Return, unchanged and with no pictures, the lines below from the very first through the one that contains "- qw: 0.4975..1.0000".
** Dataset section follows **
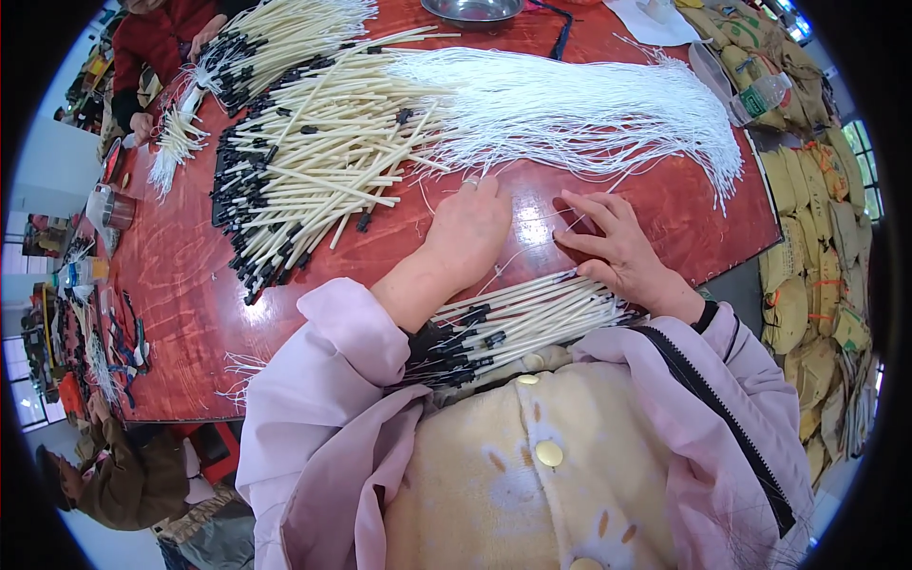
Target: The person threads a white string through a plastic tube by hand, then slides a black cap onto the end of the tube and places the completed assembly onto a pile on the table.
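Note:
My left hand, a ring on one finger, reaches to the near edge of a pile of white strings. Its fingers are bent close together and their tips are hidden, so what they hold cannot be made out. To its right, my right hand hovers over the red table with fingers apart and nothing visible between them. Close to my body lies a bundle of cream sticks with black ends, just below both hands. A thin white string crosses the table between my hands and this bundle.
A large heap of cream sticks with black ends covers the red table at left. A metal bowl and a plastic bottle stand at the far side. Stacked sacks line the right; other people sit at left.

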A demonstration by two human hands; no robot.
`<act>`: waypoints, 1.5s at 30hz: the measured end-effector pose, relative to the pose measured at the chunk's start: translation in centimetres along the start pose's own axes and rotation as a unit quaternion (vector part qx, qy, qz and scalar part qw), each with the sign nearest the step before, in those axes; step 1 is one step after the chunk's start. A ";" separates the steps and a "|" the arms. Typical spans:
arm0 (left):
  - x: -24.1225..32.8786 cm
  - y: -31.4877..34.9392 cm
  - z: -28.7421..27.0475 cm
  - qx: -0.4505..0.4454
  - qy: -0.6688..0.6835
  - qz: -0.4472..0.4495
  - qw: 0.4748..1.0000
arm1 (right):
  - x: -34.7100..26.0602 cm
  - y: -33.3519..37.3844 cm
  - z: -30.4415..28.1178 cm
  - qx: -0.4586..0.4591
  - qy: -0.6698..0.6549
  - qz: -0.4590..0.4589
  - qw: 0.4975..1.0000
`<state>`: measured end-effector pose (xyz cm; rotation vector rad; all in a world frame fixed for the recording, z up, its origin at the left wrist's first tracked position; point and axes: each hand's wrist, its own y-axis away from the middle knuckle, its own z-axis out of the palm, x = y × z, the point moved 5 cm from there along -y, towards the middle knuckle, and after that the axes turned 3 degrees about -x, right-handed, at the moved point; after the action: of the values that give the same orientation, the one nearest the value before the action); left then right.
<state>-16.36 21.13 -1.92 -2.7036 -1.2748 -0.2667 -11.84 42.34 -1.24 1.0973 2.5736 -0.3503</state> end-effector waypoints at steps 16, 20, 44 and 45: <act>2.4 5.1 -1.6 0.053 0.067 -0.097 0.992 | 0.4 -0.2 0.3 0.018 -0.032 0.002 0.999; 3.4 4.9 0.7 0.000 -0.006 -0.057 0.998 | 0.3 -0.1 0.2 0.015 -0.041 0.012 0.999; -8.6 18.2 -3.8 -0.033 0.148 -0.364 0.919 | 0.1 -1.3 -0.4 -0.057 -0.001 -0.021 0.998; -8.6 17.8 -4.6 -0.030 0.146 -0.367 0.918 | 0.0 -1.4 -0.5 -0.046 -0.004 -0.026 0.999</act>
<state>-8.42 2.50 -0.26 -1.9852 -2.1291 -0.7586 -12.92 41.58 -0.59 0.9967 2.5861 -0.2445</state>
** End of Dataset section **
Exercise output -
Target: The person threads a white string through a plastic tube by hand, then slides a black cap onto the end of the tube and places the completed assembly onto a pile on the table.
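Note:
My left hand, a ring on one finger, reaches to the near edge of a pile of white strings. Its fingers are bent close together and their tips are hidden, so what they hold cannot be made out. To its right, my right hand hovers over the red table with fingers apart and nothing visible between them. Close to my body lies a bundle of cream sticks with black ends, just below both hands. A thin white string crosses the table between my hands and this bundle.
A large heap of cream sticks with black ends covers the red table at left. A metal bowl and a plastic bottle stand at the far side. Stacked sacks line the right; other people sit at left.
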
A demonstration by two human hands; no robot.
`<act>`: waypoints, 1.5s at 30hz: the measured end-effector pose, relative to the pose measured at the chunk's start: translation in centimetres along the start pose's own axes and rotation as a unit quaternion (vector part qx, qy, qz and scalar part qw), each with the sign nearest the step before, in those axes; step 1 is one step after the chunk's start. A ";" separates the steps and a "|" the arms. Typical spans:
arm0 (left):
  - x: -24.1225..32.8786 cm
  - y: -31.4877..34.9392 cm
  - z: -28.7421..27.0475 cm
  - qx: -0.4505..0.4454
  - qy: -0.6688..0.6835
  - qz: -0.4472..0.4495
  - qw: 0.4748..1.0000
arm1 (right):
  - x: -34.7100..26.0602 cm
  - y: -33.3519..37.3844 cm
  - z: -30.4415..28.1178 cm
  - qx: -0.4586..0.4591
  - qy: -0.6698..0.6549
  - qz: -0.4590..0.4589
  - qw: 0.4975..1.0000

No further output is required here.